Start of Block

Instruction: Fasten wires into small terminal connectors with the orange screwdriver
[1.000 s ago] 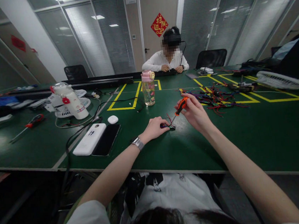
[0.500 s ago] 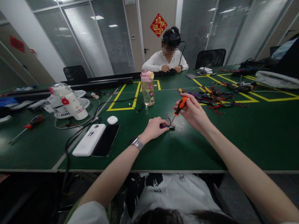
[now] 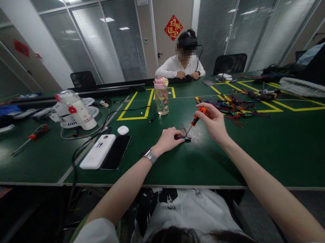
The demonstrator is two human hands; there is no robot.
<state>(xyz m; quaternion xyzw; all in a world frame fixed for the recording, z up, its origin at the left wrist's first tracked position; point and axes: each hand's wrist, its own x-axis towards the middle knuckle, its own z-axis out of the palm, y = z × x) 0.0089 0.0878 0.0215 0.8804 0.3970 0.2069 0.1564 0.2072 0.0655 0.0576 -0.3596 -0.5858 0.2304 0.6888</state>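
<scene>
Nearest the camera, the person's dark hair and white shirt are filling the bottom of the view, and both bare forearms are reaching out over the near edge of the dark green table (image 3: 284,151). The left hand (image 3: 168,139), with a silver watch (image 3: 150,155) on its wrist, is lying palm down and pinching a small dark circuit piece with thin red wires (image 3: 185,136) against the tabletop; the fingertips are covering most of that piece, so its shape is hard to make out. The right hand (image 3: 213,122) is closing around the orange-handled small screwdriver (image 3: 195,120), whose long axis is slanting down and to the left, its thin tip meeting the piece just beside the left fingers. Bare green surface is lying open to the right of the hands and between them and the near edge. To the left, a white rectangular power bank (image 3: 97,151) and a black phone (image 3: 116,152) are lying side by side, with a white earbud case (image 3: 122,130) just beyond. Farther off, a clear water bottle with a pink lid (image 3: 161,95) is standing upright, and a tangle of coloured wires (image 3: 232,108) is sprawling behind the right hand. At the far edge another person in white is sitting with both hands on the table.
</scene>
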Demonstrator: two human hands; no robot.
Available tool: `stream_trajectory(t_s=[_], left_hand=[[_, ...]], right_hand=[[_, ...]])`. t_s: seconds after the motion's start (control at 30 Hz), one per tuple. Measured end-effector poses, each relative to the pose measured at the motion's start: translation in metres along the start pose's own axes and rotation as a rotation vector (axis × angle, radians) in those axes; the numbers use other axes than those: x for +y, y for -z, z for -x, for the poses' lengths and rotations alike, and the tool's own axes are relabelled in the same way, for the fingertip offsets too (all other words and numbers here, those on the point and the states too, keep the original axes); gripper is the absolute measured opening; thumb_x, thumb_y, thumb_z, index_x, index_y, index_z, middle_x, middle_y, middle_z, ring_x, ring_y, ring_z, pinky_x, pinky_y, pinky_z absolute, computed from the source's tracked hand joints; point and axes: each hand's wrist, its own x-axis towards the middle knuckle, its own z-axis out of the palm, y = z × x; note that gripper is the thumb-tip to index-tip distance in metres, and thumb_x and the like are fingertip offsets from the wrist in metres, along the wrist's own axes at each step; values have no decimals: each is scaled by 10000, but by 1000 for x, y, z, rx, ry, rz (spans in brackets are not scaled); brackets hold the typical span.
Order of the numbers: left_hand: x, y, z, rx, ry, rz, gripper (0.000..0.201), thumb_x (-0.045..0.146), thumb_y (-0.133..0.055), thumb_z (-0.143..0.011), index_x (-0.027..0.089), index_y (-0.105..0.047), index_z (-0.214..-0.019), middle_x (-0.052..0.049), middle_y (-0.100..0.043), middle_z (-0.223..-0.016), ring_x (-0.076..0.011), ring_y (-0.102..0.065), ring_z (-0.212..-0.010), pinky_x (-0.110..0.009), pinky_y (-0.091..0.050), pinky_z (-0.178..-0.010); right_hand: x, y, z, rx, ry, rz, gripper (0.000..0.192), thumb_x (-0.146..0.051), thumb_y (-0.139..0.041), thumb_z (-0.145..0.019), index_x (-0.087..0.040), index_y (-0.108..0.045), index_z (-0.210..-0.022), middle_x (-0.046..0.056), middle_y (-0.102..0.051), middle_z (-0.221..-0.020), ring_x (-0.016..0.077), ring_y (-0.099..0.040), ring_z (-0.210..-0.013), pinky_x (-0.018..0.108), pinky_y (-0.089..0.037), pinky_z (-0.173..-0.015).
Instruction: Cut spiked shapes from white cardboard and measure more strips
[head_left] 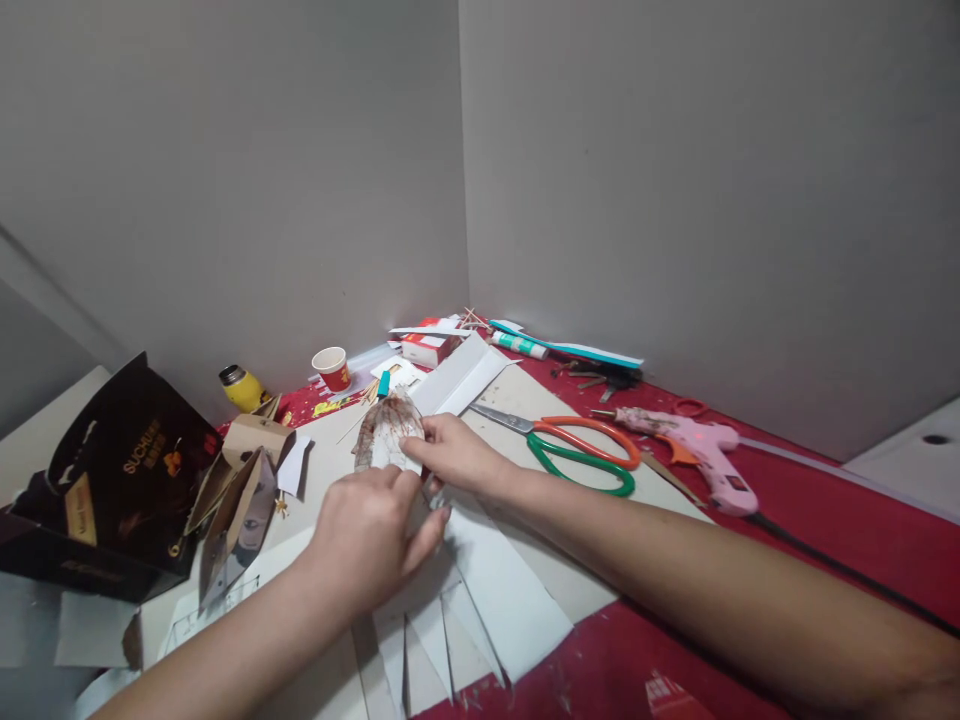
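In the head view, a white paper piece with brown streaks [386, 432] stands between my two hands. My right hand [461, 455] pinches its right side, thumb lying over the front. My left hand [367, 530] is curled around its lower part, and the fingertips there are partly hidden. Under my left hand, white paper cut into strips [431, 640] fans out towards the table's front. Whether these strips join the streaked piece cannot be seen. Right of my hands lie scissors [581, 450] with one orange and one green handle, blades pointing left.
A pink glue gun [697, 445] lies at right with its cable trailing. At left are a black box [142, 460] and cut cardboard [240, 510]. Behind stand a paper cup [331, 369], a yellow bottle [244, 388] and a glue tube [519, 345]. Grey walls meet behind.
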Motion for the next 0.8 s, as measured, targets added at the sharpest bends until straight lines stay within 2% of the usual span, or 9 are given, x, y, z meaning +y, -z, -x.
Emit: stream_trajectory(t_s=[0.03, 0.07, 0.1, 0.17, 0.27, 0.33, 0.4, 0.57, 0.8], left_hand=[[-4, 9, 3, 45, 15, 56, 213, 402, -535, -858, 225, -653, -857, -96, -693, -763, -229, -635, -669, -347, -468, -624], [-10, 17, 6, 169, 60, 216, 232, 412, -526, -876, 214, -648, -882, -74, -690, -772, -200, -622, -657, -323, -473, -622], [-17, 24, 8, 283, 146, 356, 227, 404, -530, -890, 213, -648, -921, -61, -694, -829, -186, -626, -702, -307, -484, -652], [-32, 32, 9, 382, 310, 617, 256, 422, -588, -869, 216, -642, -1011, -50, -680, -940, -181, -619, -807, -286, -500, -687], [-48, 26, 9, 207, 517, 1012, 389, 439, -701, -783, 219, -640, -1097, -38, -662, -960, -176, -600, -818, -248, -497, -614], [-51, 15, 11, 55, 565, 1175, 379, 422, -740, -745, 183, -684, -1033, -38, -676, -836, -168, -601, -718, -243, -482, -564], [-50, 5, 14, -16, 559, 1248, 318, 394, -769, -715, 155, -726, -920, -36, -682, -720, -156, -595, -633, -249, -479, -560], [-49, -8, 21, -33, 557, 1392, 227, 362, -771, -729, 166, -758, -843, -37, -724, -714, -142, -617, -634, -254, -494, -652], [-51, -15, 22, -22, 587, 1492, 213, 353, -743, -770, 142, -764, -795, -55, -732, -691, -126, -606, -572, -238, -483, -614]], right_hand=[[-1, 1, 1, -21, -2, -4, 177, -155, -525, -831, -165, -532, -655, -33, -547, -484, 91, -507, -383, 167, -384, -326], [-2, 2, 2, -49, 0, -10, 176, -152, -512, -831, -160, -546, -659, -22, -572, -507, 94, -524, -405, 168, -403, -341], [-3, 2, 3, -80, 4, -16, 174, -155, -505, -831, -154, -561, -667, -11, -597, -535, 96, -536, -426, 172, -424, -357], [-6, 3, 6, -152, 12, -28, 161, -168, -510, -828, -143, -587, -689, 6, -631, -586, 99, -552, -456, 184, -455, -387], [-8, 2, 11, -264, 28, -43, 134, -175, -534, -819, -151, -584, -696, -8, -618, -594, 99, -556, -463, 196, -467, -409], [-9, 1, 14, -332, 46, -51, 163, -162, -547, -814, -164, -546, -651, -35, -564, -552, 93, -537, -455, 196, -457, -420], [-9, 0, 15, -388, 66, -60, 212, -146, -551, -811, -171, -507, -605, -54, -509, -512, 82, -507, -446, 187, -427, -421], [-3, 2, 12, -451, 77, -86, 179, -183, -552, -821, -160, -537, -645, -61, -498, -534, 75, -476, -451, 190, -396, -426], [4, 1, 10, -393, 149, -93, 245, -304, -571, -859, -168, -514, -664, -76, -412, -556, 64, -396, -471, 189, -315, -429]])
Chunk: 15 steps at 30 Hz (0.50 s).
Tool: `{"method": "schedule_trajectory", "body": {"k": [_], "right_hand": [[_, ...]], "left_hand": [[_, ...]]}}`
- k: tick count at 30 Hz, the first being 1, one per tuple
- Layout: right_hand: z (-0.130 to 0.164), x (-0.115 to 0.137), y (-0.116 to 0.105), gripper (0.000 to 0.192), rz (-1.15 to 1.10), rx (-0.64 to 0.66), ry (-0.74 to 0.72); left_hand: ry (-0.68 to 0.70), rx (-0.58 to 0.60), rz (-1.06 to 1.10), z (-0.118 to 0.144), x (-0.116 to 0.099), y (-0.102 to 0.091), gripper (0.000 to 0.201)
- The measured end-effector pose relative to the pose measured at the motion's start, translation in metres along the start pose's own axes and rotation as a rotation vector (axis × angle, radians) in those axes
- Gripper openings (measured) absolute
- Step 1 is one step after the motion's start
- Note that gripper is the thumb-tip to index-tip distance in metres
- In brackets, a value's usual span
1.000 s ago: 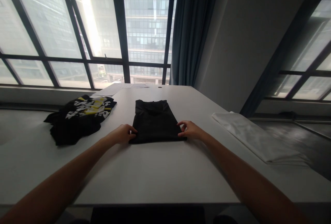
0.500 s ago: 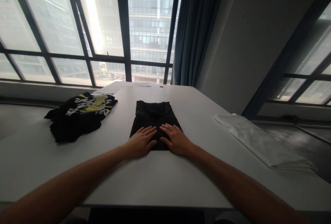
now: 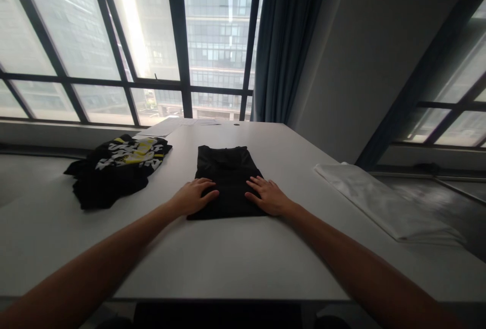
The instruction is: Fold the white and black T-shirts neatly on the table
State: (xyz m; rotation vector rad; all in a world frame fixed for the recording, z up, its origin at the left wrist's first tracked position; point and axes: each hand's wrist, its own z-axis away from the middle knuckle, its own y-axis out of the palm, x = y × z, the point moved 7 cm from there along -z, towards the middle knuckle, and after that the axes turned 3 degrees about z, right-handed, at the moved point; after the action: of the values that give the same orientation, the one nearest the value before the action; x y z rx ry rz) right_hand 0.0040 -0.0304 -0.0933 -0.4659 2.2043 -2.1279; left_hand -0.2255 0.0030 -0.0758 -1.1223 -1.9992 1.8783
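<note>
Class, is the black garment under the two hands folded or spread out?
Folded: the black garment lies as a compact rectangle with straight edges, both palms flat on it.

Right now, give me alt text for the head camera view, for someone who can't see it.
Two bare hands, left hand and right hand, rest flat on the near corners of a folded black garment on a white table. A crumpled black and yellow garment lies to the left, folded white cloth to the right, windows behind.
</note>
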Motion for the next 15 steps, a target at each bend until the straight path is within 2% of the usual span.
{"method": "schedule_trajectory", "body": {"k": [2, 3, 7, 9, 12, 15], "right_hand": [[-0.004, -0.006, -0.004, 0.070, 0.019, -0.053, -0.019], [-0.006, -0.010, -0.004, 0.069, 0.020, -0.057, -0.020], [-0.012, -0.021, 0.005, 0.069, -0.023, 0.049, 0.043], [-0.012, -0.024, 0.007, 0.069, -0.042, 0.073, 0.062], [-0.009, -0.028, 0.002, 0.061, -0.091, 0.038, 0.038], [-0.005, -0.039, -0.012, 0.046, -0.165, -0.064, -0.011]], "left_hand": [[0.021, -0.042, -0.002, -0.009, 0.013, -0.009, 0.064], [0.019, -0.025, -0.013, -0.013, 0.021, -0.009, 0.065], [-0.058, 0.165, -0.066, -0.017, 0.041, 0.008, 0.070], [-0.072, 0.202, -0.082, -0.014, 0.042, 0.013, 0.070], [-0.049, 0.203, -0.056, -0.011, 0.042, 0.009, 0.068], [0.069, 0.140, 0.014, -0.008, 0.046, -0.006, 0.057]]}}
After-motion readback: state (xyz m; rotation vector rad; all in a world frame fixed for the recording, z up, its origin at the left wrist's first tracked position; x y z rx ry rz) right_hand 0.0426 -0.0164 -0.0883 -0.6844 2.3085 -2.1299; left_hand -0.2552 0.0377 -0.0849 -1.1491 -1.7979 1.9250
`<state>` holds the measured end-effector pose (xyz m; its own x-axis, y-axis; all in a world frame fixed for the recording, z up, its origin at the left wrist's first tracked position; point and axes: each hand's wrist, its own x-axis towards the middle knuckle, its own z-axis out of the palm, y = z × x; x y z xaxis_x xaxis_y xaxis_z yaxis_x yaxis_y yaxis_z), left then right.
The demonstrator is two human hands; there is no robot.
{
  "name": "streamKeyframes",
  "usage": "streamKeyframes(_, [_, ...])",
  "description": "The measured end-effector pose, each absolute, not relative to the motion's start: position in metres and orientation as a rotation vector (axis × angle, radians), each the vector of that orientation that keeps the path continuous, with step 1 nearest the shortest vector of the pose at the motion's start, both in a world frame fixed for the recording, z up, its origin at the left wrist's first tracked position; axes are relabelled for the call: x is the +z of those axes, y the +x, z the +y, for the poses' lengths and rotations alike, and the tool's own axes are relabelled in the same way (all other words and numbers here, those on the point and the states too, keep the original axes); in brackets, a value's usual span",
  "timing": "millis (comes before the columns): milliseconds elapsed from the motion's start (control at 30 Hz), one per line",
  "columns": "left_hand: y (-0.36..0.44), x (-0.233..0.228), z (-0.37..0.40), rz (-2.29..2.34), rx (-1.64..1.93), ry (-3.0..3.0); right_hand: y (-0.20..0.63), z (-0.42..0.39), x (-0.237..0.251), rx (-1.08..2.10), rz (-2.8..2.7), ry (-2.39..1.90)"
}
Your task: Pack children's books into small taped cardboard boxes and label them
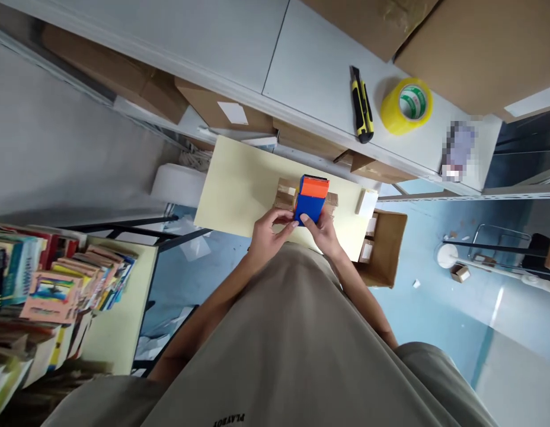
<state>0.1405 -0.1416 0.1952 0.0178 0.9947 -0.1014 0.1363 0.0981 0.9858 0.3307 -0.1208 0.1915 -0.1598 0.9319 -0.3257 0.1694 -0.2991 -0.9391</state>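
Here my left hand (268, 230) and right hand (323, 232) both pinch the near end of a blue and orange notebook (311, 199), fingertips pressed against its lower edge, thumbs on top. The notebook sits over a small open cardboard box (284, 194) on the pale yellow table (239, 184), its spiral edge pointing away from me. Just beside the table's right end stands an open carton (384, 249) on the blue floor. On the grey shelf (319, 77) beyond lie a yellow and black utility knife (361, 105) and a roll of yellow tape (406, 105), near each other. Stacked books (57, 284) fill the table to my left.
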Motion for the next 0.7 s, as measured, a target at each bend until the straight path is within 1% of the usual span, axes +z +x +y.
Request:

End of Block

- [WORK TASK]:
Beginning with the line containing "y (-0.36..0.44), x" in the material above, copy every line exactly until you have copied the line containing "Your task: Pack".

- [RESPONSE TO THIS EXERCISE]:
  "columns": "left_hand: y (-0.36..0.44), x (-0.233..0.228), z (-0.37..0.40), rz (-2.29..2.34), rx (-1.64..1.93), ry (-3.0..3.0); right_hand: y (-0.20..0.63), z (-0.42..0.39), x (-0.237..0.251), rx (-1.08..2.10), rz (-2.8..2.7), ry (-2.39..1.90)"
}
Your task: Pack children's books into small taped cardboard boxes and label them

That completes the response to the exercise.